┌──

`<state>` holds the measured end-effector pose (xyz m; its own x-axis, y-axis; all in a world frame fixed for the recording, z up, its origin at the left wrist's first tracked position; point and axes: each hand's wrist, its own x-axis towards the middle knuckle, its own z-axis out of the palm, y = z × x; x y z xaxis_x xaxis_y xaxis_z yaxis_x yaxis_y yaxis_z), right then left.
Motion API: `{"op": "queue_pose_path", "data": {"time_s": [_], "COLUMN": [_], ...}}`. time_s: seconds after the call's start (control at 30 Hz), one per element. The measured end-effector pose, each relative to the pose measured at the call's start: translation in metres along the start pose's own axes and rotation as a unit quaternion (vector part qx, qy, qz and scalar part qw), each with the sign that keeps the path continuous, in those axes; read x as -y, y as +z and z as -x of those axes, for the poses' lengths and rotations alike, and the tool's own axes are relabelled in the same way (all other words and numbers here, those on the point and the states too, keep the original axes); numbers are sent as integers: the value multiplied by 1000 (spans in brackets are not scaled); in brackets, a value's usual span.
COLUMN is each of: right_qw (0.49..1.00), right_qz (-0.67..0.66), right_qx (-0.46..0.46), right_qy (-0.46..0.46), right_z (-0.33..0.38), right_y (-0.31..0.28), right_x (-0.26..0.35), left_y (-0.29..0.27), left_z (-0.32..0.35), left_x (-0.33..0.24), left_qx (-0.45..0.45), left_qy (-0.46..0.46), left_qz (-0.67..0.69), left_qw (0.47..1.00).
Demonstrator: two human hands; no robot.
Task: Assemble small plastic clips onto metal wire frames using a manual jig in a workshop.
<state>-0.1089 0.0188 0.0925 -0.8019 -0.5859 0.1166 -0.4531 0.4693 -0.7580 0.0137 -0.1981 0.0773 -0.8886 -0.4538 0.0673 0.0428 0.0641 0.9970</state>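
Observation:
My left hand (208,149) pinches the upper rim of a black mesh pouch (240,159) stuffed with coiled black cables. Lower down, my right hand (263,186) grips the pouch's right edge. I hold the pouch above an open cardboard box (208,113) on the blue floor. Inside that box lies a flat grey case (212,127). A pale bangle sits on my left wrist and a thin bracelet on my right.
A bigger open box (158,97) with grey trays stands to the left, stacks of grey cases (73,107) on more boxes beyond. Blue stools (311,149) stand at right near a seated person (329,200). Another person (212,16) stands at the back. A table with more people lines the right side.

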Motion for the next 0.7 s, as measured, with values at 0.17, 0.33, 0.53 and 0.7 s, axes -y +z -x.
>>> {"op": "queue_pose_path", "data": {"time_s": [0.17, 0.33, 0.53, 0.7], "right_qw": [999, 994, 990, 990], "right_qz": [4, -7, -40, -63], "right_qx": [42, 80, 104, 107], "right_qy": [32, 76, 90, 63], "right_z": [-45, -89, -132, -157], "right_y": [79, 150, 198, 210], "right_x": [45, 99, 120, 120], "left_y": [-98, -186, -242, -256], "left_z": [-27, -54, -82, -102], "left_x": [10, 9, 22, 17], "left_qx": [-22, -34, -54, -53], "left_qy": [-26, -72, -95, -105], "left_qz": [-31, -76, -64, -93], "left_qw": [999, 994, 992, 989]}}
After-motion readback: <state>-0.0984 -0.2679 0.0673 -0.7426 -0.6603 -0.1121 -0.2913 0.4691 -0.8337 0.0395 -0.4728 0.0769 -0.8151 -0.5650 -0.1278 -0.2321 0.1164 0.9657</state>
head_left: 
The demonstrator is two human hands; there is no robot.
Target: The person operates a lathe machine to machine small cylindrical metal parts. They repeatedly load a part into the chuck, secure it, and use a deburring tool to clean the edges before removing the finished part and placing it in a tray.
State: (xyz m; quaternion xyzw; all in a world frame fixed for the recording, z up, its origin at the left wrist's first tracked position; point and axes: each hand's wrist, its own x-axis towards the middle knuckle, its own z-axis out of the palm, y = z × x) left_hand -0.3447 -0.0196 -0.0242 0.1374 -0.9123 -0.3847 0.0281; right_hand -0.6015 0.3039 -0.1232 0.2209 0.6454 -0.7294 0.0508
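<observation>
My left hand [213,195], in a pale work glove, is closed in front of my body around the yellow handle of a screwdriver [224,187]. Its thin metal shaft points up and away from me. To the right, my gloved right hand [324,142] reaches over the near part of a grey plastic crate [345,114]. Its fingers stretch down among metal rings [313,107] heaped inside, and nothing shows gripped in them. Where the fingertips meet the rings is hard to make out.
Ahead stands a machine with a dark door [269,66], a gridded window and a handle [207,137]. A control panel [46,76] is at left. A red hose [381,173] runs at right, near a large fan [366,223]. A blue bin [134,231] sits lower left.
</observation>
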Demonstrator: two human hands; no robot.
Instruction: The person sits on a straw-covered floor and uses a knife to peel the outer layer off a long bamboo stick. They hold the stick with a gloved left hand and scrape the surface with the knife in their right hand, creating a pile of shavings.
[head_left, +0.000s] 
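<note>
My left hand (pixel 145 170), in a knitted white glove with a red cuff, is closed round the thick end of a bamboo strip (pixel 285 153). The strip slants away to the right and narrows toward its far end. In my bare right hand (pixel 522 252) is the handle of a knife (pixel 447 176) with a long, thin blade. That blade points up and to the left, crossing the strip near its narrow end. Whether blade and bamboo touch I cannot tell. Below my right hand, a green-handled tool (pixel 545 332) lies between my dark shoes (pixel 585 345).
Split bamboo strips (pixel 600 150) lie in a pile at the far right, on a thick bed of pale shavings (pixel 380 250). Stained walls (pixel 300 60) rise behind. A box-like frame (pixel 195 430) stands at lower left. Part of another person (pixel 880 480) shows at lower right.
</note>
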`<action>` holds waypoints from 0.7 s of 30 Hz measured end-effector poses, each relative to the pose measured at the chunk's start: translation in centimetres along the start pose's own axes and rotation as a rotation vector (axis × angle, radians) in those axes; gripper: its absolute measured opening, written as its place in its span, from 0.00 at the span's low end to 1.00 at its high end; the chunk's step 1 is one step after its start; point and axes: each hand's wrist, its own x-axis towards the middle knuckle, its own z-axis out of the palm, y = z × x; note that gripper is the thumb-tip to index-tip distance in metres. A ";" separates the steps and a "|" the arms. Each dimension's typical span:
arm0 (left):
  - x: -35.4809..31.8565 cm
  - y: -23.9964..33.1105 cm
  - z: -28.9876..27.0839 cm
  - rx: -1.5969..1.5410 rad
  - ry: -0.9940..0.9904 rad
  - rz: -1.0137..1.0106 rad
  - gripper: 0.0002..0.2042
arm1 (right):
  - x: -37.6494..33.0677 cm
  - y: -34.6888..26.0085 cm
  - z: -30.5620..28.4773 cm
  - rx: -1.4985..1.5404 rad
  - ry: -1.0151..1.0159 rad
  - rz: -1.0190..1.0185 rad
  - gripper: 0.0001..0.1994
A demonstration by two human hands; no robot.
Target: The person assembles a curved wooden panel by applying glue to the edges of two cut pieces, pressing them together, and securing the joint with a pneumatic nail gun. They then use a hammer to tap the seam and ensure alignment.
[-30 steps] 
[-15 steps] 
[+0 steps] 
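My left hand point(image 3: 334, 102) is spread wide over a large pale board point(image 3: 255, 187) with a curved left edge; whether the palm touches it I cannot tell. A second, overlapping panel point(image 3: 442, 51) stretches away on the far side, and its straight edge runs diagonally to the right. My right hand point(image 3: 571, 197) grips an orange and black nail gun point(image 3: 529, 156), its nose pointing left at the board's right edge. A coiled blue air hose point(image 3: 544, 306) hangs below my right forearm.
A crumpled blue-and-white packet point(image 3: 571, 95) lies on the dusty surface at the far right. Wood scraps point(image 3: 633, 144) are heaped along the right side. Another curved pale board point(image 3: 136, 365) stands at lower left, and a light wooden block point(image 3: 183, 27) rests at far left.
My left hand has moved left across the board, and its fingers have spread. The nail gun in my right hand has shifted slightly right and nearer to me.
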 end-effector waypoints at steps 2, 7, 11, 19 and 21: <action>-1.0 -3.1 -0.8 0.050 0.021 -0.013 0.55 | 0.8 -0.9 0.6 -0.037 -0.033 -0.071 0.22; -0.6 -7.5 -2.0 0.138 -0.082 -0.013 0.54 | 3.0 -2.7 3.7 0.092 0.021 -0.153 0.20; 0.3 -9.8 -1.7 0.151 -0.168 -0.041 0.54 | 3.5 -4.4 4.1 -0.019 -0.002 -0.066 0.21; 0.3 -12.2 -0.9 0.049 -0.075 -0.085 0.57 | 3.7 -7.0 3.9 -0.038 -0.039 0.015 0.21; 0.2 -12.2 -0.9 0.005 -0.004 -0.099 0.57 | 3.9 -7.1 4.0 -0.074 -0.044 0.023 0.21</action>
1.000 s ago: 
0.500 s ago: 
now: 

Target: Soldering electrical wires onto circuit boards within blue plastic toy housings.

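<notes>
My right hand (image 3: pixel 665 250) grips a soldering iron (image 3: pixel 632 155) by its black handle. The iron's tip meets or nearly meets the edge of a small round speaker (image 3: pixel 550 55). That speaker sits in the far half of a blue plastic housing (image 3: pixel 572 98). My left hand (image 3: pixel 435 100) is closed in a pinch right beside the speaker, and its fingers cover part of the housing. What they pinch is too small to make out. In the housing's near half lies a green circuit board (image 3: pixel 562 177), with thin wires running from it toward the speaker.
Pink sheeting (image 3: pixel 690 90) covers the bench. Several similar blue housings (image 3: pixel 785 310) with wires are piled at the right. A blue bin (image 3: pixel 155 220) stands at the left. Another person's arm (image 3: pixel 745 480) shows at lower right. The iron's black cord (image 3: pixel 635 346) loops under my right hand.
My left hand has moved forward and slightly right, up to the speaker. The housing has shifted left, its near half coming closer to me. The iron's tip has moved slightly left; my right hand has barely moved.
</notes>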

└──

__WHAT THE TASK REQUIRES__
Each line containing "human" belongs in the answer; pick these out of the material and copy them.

__RESULT__
Demonstrator: two human hands; no robot.
The demonstrator is two human hands; there is no robot.
Demonstrator: two human hands; no robot.
A demonstration by two human hands; no robot.

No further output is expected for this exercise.